» WHAT YOU ARE ASKED TO DO: Please set down each of the lines below once more, exactly, omitting all pictures.

» GIVEN MATERIAL:
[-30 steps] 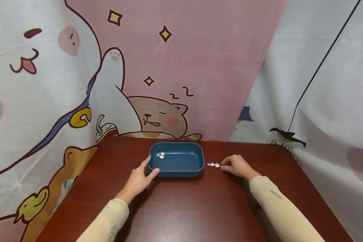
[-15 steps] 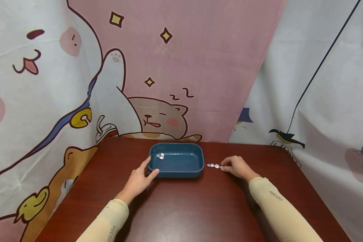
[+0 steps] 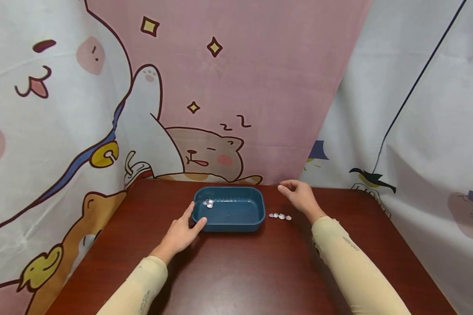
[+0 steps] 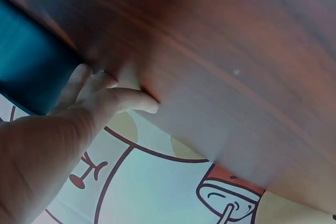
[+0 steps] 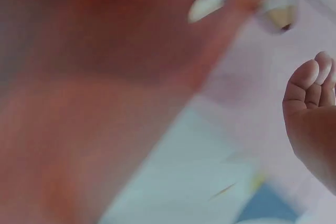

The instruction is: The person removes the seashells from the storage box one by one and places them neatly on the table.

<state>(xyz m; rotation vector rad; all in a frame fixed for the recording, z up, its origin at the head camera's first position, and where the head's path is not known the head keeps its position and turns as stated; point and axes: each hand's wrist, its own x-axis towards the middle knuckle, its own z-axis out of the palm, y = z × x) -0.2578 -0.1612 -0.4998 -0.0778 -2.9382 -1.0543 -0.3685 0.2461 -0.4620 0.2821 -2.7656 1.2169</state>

» EXERCISE OUTPUT:
[-30 steps] 
[-15 steps] 
[+0 steps] 
[+0 steps] 
[+0 steps] 

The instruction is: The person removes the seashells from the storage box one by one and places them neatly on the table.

<state>(xyz m; rotation vector rad; all in a frame fixed for the recording, z up, its origin at the head camera's first position, and where the head's path is not known the head keeps its position and turns as stated; point and axes: each hand's wrist, its own x-axis towards the middle knuckle, its own z-axis out of the palm, y = z × x) -0.2578 -0.1612 -0.4998 -0.0778 -2.9382 -1.0543 -0.3685 0.2461 -0.4620 0.2821 -2.7656 1.2169</state>

What needed an answer now has one.